▶ [Activity] Look through the data below and show every line that includes "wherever".

▶ [Input material]
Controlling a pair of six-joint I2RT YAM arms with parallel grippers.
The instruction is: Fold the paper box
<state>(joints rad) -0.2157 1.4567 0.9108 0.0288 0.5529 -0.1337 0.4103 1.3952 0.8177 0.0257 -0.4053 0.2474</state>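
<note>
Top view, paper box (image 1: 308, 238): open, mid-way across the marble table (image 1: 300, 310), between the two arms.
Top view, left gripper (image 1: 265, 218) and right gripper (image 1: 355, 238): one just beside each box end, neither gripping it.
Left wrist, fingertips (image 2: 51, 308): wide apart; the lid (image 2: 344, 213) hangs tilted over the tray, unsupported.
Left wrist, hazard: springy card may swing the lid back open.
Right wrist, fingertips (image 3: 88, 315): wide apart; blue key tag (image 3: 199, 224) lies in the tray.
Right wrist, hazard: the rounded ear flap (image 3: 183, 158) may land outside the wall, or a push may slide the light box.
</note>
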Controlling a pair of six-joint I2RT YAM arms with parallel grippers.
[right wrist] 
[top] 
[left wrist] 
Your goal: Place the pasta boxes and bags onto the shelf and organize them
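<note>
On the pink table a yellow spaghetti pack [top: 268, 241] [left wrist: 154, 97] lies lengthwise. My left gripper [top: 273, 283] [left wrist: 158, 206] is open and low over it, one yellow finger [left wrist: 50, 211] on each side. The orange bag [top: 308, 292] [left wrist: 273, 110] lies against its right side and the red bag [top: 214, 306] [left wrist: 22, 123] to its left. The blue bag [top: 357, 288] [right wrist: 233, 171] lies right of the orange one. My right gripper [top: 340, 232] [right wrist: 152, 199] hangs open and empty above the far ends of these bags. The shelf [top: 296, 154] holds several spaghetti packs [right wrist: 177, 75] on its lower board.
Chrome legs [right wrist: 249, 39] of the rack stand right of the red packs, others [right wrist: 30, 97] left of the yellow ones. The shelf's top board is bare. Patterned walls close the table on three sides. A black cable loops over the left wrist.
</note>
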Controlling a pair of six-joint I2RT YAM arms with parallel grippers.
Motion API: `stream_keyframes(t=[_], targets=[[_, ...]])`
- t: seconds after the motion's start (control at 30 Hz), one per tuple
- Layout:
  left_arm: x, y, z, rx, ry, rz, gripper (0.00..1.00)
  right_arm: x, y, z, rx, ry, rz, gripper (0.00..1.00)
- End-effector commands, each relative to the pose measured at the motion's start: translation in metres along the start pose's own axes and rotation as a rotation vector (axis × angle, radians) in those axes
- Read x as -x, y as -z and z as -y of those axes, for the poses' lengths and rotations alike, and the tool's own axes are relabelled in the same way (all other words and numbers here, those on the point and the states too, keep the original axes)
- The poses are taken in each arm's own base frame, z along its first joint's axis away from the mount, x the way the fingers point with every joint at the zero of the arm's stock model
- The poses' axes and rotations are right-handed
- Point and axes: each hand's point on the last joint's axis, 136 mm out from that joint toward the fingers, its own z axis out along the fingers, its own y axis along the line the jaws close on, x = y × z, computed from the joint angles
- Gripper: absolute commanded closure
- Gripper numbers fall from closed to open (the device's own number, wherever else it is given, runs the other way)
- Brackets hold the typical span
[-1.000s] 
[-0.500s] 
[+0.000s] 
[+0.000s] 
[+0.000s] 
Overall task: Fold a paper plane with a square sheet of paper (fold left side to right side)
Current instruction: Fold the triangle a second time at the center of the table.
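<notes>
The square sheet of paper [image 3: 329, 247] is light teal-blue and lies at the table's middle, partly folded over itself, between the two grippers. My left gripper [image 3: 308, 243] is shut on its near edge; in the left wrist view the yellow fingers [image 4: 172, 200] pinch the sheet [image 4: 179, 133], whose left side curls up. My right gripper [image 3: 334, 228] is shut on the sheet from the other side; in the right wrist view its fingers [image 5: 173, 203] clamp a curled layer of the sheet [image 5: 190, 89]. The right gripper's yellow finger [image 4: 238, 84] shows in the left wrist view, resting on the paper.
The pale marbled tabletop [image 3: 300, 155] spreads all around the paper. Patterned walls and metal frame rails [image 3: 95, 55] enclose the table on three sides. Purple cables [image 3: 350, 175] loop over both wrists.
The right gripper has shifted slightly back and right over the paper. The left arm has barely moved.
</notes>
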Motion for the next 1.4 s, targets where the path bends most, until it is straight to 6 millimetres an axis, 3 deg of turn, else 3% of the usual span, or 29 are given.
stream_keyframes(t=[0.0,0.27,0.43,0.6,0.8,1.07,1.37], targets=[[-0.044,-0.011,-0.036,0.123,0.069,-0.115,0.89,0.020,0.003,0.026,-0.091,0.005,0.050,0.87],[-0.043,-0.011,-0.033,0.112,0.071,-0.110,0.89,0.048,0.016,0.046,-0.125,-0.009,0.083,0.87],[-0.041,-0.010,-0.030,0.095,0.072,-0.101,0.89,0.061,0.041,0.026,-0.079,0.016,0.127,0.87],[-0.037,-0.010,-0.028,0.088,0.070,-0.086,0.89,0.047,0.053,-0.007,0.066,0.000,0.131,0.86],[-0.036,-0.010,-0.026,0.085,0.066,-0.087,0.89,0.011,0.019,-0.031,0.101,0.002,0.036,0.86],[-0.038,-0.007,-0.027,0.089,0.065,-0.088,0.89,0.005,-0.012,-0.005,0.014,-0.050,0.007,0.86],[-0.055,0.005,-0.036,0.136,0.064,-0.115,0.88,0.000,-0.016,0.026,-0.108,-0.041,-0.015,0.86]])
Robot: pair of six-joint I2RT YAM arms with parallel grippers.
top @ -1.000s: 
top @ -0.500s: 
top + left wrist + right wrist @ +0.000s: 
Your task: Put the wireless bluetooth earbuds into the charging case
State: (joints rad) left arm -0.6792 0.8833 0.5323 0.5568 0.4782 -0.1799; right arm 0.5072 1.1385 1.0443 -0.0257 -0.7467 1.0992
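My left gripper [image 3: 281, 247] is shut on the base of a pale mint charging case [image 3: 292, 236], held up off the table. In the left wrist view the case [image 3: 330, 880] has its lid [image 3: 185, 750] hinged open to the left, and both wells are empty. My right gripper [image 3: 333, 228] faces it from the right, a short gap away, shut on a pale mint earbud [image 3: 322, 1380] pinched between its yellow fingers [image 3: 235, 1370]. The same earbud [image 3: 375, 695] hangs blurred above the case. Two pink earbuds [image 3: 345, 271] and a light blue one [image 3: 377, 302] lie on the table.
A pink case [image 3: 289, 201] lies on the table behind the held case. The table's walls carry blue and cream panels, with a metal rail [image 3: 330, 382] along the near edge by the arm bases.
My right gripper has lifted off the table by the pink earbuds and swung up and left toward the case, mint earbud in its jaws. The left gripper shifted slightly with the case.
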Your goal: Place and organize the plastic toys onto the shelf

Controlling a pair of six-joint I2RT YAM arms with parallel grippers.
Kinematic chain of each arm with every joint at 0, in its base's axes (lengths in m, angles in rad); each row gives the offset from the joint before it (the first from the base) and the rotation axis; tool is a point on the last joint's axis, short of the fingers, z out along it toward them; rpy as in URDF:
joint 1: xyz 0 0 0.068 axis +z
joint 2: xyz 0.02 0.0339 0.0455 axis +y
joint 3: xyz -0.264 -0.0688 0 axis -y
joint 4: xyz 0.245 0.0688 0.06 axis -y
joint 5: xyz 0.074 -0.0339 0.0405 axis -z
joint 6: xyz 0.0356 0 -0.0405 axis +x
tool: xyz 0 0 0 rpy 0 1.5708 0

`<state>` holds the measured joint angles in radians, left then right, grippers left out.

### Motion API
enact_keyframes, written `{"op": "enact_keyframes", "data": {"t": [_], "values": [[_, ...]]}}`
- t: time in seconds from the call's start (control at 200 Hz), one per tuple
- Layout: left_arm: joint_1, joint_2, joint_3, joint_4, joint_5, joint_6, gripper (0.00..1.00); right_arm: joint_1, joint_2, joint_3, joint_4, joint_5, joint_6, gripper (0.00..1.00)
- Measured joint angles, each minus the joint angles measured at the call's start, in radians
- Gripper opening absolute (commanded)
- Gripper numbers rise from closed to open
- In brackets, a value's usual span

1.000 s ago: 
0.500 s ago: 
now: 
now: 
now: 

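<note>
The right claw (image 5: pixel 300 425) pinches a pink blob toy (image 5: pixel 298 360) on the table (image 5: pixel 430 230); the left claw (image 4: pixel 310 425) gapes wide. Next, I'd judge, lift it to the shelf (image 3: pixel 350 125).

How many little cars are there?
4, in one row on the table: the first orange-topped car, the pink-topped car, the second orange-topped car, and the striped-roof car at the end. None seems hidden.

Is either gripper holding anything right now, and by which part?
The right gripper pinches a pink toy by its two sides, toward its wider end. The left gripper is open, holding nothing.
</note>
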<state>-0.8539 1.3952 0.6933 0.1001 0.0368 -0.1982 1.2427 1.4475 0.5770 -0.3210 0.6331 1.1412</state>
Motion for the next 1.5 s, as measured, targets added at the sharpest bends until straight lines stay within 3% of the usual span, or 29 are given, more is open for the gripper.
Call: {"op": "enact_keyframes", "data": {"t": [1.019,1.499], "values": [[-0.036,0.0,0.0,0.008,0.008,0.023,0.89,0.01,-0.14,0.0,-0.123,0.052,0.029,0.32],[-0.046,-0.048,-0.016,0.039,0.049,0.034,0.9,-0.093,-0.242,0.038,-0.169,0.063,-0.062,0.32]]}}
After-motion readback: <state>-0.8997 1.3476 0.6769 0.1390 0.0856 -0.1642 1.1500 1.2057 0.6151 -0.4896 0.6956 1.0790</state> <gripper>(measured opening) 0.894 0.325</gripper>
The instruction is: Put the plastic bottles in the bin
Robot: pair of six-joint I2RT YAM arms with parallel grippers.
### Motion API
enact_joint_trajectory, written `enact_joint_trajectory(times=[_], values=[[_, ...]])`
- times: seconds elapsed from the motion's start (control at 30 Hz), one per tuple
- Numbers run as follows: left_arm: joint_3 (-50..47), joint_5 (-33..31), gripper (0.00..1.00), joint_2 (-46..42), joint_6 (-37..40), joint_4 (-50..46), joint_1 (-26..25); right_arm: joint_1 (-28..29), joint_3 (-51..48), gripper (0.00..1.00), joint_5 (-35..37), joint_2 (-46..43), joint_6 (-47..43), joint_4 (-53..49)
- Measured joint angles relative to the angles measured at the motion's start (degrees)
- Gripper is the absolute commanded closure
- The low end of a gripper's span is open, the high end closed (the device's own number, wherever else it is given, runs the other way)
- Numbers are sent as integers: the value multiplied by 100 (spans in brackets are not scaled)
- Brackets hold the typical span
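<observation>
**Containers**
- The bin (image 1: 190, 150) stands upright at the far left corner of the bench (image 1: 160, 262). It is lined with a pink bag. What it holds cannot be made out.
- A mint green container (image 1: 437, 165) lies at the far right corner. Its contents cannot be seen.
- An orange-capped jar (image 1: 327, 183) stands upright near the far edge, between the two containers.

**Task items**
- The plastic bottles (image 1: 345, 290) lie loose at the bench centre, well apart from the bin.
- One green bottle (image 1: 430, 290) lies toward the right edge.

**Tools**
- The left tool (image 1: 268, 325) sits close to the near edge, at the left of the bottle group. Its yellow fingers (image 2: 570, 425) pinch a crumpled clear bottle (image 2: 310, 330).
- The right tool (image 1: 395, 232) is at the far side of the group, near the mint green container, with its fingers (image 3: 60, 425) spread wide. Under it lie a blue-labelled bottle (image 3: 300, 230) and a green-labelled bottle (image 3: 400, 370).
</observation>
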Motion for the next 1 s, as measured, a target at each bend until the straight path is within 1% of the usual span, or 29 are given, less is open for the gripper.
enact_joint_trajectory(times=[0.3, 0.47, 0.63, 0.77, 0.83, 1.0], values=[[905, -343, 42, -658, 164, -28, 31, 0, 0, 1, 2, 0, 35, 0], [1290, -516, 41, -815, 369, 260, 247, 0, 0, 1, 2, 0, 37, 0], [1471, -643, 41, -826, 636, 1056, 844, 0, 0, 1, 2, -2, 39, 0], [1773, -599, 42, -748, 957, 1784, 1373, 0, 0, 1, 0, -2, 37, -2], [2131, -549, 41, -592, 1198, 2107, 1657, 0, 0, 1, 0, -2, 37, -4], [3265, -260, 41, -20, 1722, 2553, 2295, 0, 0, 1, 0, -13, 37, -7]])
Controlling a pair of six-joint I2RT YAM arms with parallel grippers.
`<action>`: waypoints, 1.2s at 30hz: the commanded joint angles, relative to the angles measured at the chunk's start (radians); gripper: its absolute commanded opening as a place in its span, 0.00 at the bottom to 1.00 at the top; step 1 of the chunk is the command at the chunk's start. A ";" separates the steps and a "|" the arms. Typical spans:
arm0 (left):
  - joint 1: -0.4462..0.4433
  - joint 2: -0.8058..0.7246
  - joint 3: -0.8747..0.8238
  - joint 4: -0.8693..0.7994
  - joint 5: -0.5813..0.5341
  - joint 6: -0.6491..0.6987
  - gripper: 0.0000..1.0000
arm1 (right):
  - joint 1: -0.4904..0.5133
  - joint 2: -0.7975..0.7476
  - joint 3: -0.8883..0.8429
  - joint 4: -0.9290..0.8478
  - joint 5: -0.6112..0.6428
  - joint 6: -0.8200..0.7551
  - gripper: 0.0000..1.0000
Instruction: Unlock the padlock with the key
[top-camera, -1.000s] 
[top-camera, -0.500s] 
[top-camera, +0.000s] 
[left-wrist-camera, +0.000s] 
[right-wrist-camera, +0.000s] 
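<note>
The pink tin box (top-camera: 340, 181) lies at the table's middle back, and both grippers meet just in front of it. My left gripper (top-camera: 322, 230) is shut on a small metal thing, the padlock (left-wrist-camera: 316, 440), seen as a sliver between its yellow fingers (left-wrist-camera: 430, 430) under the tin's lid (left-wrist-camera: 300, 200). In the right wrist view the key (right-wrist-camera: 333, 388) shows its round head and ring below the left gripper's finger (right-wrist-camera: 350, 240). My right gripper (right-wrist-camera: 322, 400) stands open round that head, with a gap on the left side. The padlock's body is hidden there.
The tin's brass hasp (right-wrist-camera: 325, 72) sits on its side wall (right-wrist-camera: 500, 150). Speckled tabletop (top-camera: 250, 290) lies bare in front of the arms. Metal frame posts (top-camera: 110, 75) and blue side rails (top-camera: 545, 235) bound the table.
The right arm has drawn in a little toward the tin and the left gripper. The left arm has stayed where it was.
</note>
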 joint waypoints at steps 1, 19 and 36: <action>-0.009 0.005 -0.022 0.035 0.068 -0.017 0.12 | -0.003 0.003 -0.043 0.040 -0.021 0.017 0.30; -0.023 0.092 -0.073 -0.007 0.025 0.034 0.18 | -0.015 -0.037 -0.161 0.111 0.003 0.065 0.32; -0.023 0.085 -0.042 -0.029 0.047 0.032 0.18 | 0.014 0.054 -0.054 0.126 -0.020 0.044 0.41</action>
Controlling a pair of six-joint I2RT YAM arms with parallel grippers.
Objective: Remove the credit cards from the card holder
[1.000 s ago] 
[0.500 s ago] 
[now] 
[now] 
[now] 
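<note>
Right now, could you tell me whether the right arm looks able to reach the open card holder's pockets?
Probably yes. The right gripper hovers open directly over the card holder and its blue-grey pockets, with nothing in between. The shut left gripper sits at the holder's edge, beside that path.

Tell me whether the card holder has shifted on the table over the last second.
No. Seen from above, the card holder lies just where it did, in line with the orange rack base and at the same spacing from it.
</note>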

▶ [Output]
- Gripper numbers fall from closed to open (the device's own number, wherever else it is given, runs the other way)
- The low end of a gripper's span is open, the high end closed (the device's own number, wherever else it is given, runs the other way)

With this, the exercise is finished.